Over the past year or so I've been getting more and more into network analysis–Both for its theoretical and methodological components. For the most part, this methodological approach has not seen widespread use in political science, although network approaches are steadily growing. Emilie Hafner-Burton, Miles Kahler, and Alexander Montgomery have a relatively recent article about this issue, although it deals primarily with the application of network methods to the field of international relations (which suits me just fine as I happen to be an IR guy).
I had started reading some texts on network analysis last spring, and subsequent to taking an introductory course through ICPSR last summer, I've also been trying more and more to get some hands on experience with network tools and data–especially when I find papers that utilize network techniques and apply them to issues or topics found in IR. I think this is probably one of the better ways to learn new methodological techniques, and as I suspect anyone in Binghamton's political science program will tell you, diving into a good replication project can be one of the best ways to familiarize yourself with new data, methods, etc. It can also generate some important insights into how the field, and publication process more specifically, work.
Anywho, I am really aiming at one particular interaction I had in pursuit of some replication data. Upon contacting one of the authors in an attempt to obtain a copy of the data (who was very prompt in his reply, so the professional courtesy should not be ignored) I was informed that it "was not the norm in [his] field" to keep replication data. This response got me thinking.
The point of discussing network analysis at the beginning of this post was not only to provide some background info on my own interests, but to open up the issue of inter-disciplinary exchange. Network methods have been largely the domain of sociology for the last 60-70 years or so.
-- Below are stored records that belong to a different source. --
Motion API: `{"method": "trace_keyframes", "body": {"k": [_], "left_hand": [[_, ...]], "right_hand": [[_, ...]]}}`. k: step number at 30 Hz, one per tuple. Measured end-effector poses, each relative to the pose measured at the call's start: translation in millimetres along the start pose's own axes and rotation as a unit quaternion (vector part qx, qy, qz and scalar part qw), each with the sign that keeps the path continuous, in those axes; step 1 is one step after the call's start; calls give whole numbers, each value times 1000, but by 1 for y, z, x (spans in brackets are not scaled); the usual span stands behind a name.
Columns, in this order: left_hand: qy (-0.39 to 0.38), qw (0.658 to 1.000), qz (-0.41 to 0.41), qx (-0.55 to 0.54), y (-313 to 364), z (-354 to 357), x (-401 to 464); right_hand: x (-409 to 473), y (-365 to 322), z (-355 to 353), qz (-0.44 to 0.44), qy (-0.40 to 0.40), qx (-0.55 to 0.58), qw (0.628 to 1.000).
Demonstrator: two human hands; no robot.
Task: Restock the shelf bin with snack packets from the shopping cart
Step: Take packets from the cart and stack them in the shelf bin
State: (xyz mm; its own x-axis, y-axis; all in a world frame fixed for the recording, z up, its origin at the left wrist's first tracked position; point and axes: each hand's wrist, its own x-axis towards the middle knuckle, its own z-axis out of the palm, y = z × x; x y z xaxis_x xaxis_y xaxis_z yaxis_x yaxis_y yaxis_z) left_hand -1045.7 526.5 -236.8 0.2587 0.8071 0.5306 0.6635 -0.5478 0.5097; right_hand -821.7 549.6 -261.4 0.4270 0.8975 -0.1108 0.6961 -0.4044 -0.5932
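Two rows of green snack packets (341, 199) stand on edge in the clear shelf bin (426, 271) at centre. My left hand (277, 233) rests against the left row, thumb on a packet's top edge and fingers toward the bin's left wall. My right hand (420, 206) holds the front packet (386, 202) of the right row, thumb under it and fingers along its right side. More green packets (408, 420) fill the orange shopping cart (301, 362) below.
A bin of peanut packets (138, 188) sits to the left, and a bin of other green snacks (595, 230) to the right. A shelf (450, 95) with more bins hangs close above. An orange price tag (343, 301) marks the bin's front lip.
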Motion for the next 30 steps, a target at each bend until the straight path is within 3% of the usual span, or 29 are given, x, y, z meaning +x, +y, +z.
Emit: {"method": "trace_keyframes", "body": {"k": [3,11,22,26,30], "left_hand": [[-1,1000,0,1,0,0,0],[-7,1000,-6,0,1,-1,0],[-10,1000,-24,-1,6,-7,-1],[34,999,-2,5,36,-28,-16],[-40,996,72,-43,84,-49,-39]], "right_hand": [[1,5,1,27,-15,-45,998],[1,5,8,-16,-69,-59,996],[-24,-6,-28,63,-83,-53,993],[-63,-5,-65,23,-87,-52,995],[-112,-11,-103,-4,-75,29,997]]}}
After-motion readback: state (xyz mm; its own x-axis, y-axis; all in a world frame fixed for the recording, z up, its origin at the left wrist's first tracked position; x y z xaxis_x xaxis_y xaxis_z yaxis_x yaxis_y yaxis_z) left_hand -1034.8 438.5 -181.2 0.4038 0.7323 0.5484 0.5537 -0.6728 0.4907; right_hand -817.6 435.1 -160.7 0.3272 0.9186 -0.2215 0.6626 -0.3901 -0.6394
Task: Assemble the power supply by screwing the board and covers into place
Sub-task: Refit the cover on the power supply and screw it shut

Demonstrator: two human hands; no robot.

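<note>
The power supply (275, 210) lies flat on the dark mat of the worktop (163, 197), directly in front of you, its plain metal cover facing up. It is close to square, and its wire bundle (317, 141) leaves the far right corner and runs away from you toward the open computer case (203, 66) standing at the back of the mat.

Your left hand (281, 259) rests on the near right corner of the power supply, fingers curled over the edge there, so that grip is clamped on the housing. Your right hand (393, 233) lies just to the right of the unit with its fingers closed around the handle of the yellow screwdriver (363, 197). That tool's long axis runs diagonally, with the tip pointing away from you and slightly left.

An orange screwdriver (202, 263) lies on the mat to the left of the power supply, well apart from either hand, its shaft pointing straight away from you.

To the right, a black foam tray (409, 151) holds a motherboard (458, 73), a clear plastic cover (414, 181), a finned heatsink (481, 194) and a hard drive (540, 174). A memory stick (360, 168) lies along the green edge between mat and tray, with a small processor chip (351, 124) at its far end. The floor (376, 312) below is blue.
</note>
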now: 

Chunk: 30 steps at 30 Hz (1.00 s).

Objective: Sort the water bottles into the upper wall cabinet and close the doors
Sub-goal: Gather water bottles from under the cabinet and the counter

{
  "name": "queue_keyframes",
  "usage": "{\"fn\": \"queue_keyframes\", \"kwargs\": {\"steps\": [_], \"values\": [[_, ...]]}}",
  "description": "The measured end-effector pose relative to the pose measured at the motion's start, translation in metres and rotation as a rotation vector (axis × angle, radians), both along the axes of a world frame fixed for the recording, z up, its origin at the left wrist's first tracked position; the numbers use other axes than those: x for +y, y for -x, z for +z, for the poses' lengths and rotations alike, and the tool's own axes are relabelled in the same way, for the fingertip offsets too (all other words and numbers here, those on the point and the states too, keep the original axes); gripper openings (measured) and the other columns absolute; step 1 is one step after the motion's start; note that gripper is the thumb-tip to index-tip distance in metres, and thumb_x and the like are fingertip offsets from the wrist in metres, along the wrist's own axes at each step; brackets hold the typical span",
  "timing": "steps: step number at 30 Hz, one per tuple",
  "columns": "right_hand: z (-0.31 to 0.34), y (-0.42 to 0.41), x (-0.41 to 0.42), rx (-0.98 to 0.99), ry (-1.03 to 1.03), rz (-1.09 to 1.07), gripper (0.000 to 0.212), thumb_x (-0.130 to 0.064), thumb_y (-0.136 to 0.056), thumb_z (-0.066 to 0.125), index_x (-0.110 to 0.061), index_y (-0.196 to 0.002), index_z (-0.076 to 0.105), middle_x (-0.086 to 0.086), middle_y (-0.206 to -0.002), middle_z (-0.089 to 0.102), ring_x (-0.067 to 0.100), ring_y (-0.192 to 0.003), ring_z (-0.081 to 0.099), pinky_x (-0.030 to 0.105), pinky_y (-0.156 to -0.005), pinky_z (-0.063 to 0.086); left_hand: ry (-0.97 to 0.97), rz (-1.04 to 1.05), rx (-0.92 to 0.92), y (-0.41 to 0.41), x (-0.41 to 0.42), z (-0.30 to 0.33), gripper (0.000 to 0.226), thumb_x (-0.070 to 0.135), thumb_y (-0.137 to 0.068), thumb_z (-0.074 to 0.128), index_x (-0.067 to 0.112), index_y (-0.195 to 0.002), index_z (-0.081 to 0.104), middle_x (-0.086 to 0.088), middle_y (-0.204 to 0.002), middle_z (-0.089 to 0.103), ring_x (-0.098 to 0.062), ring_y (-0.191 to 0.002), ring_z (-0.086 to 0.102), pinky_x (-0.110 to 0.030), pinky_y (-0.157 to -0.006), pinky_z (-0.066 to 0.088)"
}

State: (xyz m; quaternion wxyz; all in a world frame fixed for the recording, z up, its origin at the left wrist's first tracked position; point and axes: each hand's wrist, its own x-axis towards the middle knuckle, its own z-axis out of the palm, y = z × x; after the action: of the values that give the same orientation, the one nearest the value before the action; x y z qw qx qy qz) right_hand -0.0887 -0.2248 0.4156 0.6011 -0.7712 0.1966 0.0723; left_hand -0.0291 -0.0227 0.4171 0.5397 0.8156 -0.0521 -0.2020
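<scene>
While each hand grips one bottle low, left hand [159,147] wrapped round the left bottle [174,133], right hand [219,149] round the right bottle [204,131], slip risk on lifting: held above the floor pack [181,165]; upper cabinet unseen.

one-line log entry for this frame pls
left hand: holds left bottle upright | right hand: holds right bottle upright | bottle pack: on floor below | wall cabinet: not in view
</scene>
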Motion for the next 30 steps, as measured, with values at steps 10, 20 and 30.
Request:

I think their migration into other fields is fantastic, and that inter-disciplinary collaboration can be a valuable way to bring new insights into fields that can be rather isolated. But this also raises the issue of to what extent, if at all, different disciplines view/approach their work in the same way, and what impact this may/may not have on inter-disciplinary collaboration and the diffusion of new methods/data.
The individual that I had spoken to happened to be from a business department, and the paper focused on issues typically coming from the field of IR. Not having gone to business school, I obviously can't attest to the ways in which the profession directs graduate students regarding what it is that they should be doing, and how they should be doing it. So it strikes me that while business schools may use the same tools that we do (regression analyses and so forth) they do not view those tools in the same way that we in political science do. Rather, while we generally acknowledge the shortcomings of our field, data, and approaches, we attempt to approach the process as a scientific one. This includes maintaining copies of the data so that your own work can be made more transparent to other scholars. I also don't mean to make this sound overly Idyllic–this is clearly not how it always works. And I would invite readers with a greater knowledge of business programs to comment on this, but it seems to me that (if this one individual's comments are in fact reflective of the broader field) business programs do not view their "mission" or process in the same way. It also seems like inter-disciplinary work can be greatly hampered by a lack of consensus on the best practices related to the use of data. Even if the component data sets used are all already public, the individual coding rules and decisions made by the authors can greatly affect the results. And without more detailed coding rules or replication data, it can be more difficult to determine what it is the authors did to get their results. So when we are trying to grapple with methods that are coming from, or have been developed, primarily outside of our own field, this could be problematic.
So does the way we view our approach really influence the ability to effectively collaborate with scholars from other fields? Should the spread of new methods and data also be accompanied by a discussion on the appropriate standards for data management, whatever those are? Does it even matter?